— Available data —
--- START ---
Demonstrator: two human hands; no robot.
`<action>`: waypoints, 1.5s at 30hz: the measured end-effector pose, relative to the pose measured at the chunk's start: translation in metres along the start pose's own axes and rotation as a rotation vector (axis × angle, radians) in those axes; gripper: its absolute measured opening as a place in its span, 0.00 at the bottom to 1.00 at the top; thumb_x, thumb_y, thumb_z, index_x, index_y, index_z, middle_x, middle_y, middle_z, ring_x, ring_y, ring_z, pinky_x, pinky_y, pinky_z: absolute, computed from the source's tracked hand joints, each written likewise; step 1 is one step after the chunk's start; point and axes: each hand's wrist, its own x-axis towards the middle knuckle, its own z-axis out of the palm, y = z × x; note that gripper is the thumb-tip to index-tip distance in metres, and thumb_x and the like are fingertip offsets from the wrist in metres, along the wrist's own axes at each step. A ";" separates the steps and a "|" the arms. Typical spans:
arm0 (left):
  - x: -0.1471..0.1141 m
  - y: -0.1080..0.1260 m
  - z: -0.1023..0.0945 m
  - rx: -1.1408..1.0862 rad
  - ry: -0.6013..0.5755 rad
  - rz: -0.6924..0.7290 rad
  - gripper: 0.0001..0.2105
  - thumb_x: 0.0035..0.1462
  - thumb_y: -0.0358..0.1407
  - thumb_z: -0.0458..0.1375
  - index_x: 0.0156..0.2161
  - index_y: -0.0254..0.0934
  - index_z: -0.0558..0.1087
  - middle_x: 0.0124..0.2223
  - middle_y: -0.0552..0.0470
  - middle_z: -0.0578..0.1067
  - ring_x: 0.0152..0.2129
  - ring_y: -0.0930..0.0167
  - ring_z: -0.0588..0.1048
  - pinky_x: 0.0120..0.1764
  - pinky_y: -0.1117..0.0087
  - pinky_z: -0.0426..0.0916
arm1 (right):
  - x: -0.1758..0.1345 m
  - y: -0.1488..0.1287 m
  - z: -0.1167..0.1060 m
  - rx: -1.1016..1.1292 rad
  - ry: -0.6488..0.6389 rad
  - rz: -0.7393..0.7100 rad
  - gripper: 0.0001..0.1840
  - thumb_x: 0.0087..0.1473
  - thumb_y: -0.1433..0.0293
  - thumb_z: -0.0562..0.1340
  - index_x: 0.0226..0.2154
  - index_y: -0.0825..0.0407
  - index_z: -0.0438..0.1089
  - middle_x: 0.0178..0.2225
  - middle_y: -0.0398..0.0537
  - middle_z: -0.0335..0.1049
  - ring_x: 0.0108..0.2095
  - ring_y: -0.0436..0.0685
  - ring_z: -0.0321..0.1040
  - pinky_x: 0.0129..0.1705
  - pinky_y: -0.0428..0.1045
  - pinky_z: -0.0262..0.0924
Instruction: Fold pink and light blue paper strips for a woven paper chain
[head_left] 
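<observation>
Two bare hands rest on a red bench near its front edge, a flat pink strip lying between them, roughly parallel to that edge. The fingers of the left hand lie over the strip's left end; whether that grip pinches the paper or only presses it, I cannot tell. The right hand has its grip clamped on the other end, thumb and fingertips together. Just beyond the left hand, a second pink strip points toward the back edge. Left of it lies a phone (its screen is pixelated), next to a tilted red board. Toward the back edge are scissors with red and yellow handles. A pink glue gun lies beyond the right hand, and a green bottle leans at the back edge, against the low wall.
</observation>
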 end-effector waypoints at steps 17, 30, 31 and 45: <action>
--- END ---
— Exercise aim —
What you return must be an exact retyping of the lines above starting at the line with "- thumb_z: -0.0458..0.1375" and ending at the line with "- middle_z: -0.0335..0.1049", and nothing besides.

— Problem solution —
  - thumb_z: -0.0458..0.1375
  - index_x: 0.0156..0.2161
  - index_y: -0.0254..0.0934
  - index_z: -0.0558..0.1087
  - middle_x: 0.0124..0.2223
  - middle_y: -0.0552..0.0470
  - middle_z: -0.0578..0.1067
  - ring_x: 0.0152..0.2129
  - ring_y: -0.0930..0.0167
  - ring_z: -0.0588..0.1048
  - pinky_x: 0.0120..0.1764
  - pinky_y: -0.1117..0.0087
  - pinky_z: -0.0426..0.0916
arm1 (right):
  - x: -0.1758..0.1345 m
  - y: -0.1488..0.1287 m
  - z: -0.1167..0.1060 m
  - rx: -1.1016..1.1292 rad
  - ry: -0.6488..0.6389 rad
  - rz: -0.7393..0.7100 rad
  - gripper: 0.0001..0.1840
  - thumb_x: 0.0087..0.1473
  - thumb_y: -0.1433..0.0293
  - thumb_z: -0.0562..0.1340
  - index_x: 0.0226..0.2154
  - index_y: -0.0825..0.0407
  - index_z: -0.0438..0.1089
  - middle_x: 0.0178..0.2225
  - middle_y: -0.0398..0.0537
  - middle_z: -0.0335..0.1049

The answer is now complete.